Restate the data exactly as given and keep the pictures out.
*** Block opens ***
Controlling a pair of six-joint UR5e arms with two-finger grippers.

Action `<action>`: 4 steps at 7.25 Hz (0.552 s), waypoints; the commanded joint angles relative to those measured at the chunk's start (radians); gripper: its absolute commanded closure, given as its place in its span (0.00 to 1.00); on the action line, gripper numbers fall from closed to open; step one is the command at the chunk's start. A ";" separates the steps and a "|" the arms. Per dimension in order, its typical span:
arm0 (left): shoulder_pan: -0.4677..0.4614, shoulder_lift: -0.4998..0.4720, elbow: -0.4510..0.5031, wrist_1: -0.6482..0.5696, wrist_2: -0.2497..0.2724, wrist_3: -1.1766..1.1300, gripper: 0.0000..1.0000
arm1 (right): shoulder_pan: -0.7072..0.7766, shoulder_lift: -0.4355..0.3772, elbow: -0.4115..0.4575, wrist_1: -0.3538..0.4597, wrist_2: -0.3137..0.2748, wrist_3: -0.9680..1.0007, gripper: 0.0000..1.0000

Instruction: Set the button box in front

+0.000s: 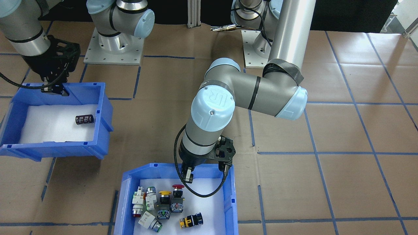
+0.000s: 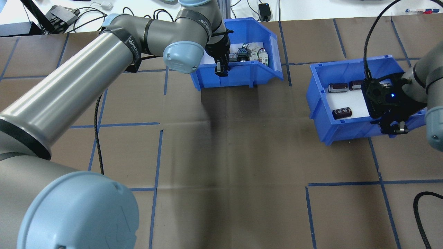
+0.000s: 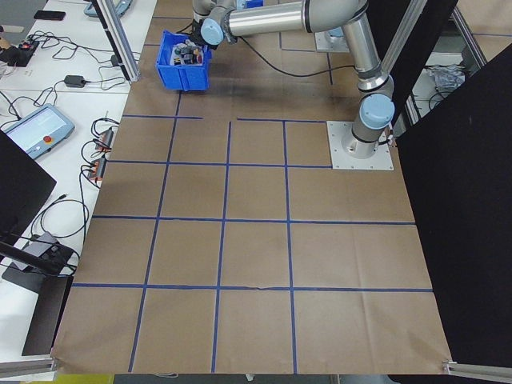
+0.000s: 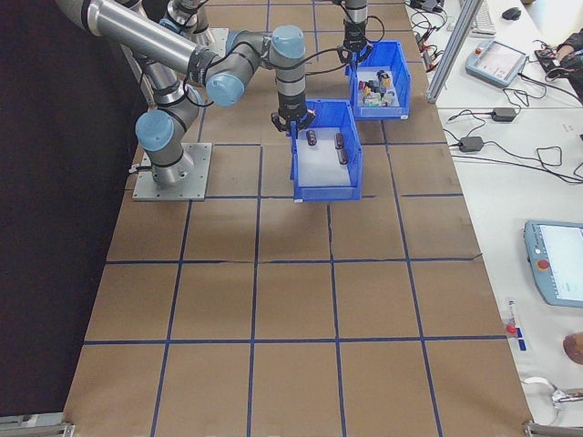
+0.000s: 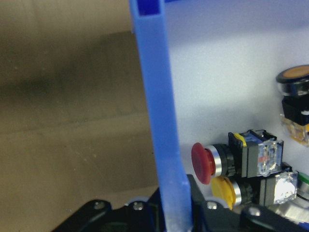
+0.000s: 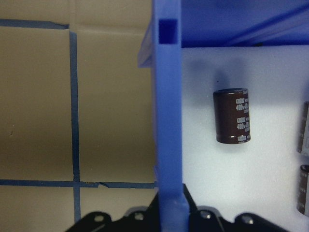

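Note:
The button box (image 1: 229,195) is a blue bin with a white liner. It holds red (image 1: 178,187), yellow, white and black push-buttons and stands near the table's far edge (image 2: 242,74). My left gripper (image 1: 188,174) is shut on the box's near wall. In the left wrist view that wall (image 5: 161,121) runs down between the fingers, with a red mushroom button (image 5: 202,163) just inside. My right gripper (image 2: 392,128) is shut on the wall (image 6: 166,121) of the matching blue bin (image 2: 346,133), which holds black cylinders (image 6: 232,116).
Brown paper with blue tape lines (image 2: 221,155) covers the table. The two bins stand about a bin's width apart. Cables, a pendant and other gear lie on the white bench (image 3: 48,128) beyond the far edge. The arm bases (image 1: 112,49) sit on the robot's side.

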 commanded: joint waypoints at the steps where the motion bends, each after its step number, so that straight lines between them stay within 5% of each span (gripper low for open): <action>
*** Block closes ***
> COMPLETED TASK:
Controlling a pair of six-joint UR5e arms with two-finger grippers.

Action `<action>`: 4 steps at 7.25 Hz (0.552 s), waypoints; the commanded joint angles relative to those measured at the chunk's start (radians); gripper: its absolute commanded closure, given as its place in its span (0.00 to 1.00); on the action line, gripper numbers fall from closed to open; step one is the command at the chunk's start. A ";" separates the steps and a "|" the arms. Per dimension in order, its typical span:
arm0 (left): shoulder_pan: -0.4677..0.4614, shoulder_lift: -0.4998..0.4720, elbow: -0.4510..0.5031, wrist_1: -0.6482..0.5696, wrist_2: -0.2497..0.2724, wrist_3: -1.1766..1.1300, gripper: 0.0000..1.0000
arm1 (right): shoulder_pan: -0.7072..0.7766, shoulder_lift: -0.4355..0.3772, elbow: -0.4115..0.4575, wrist_1: -0.3538..0.4597, wrist_2: -0.3137..0.2748, wrist_3: -0.9680..1.0007, gripper: 0.0000..1.0000

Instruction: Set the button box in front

+0.000s: 
+0.000s: 
+0.000s: 
+0.000s: 
+0.000s: 
+0.000s: 

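Note:
The button box (image 1: 229,195) is a blue bin with a white liner. It holds red (image 1: 178,187), yellow, white and black push-buttons and stands near the table's far edge (image 2: 242,74). My left gripper (image 1: 188,174) is shut on the box's near wall. In the left wrist view that wall (image 5: 161,121) runs down between the fingers, with a red mushroom button (image 5: 202,163) just inside. My right gripper (image 2: 392,128) is shut on the wall (image 6: 166,121) of the matching blue bin (image 2: 346,133), which holds black cylinders (image 6: 232,116).
Brown paper with blue tape lines (image 2: 221,155) covers the table. The two bins stand about a bin's width apart. Cables, a pendant and other gear lie on the white bench (image 3: 48,128) beyond the far edge. The arm bases (image 1: 112,49) sit on the robot's side.
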
 commanded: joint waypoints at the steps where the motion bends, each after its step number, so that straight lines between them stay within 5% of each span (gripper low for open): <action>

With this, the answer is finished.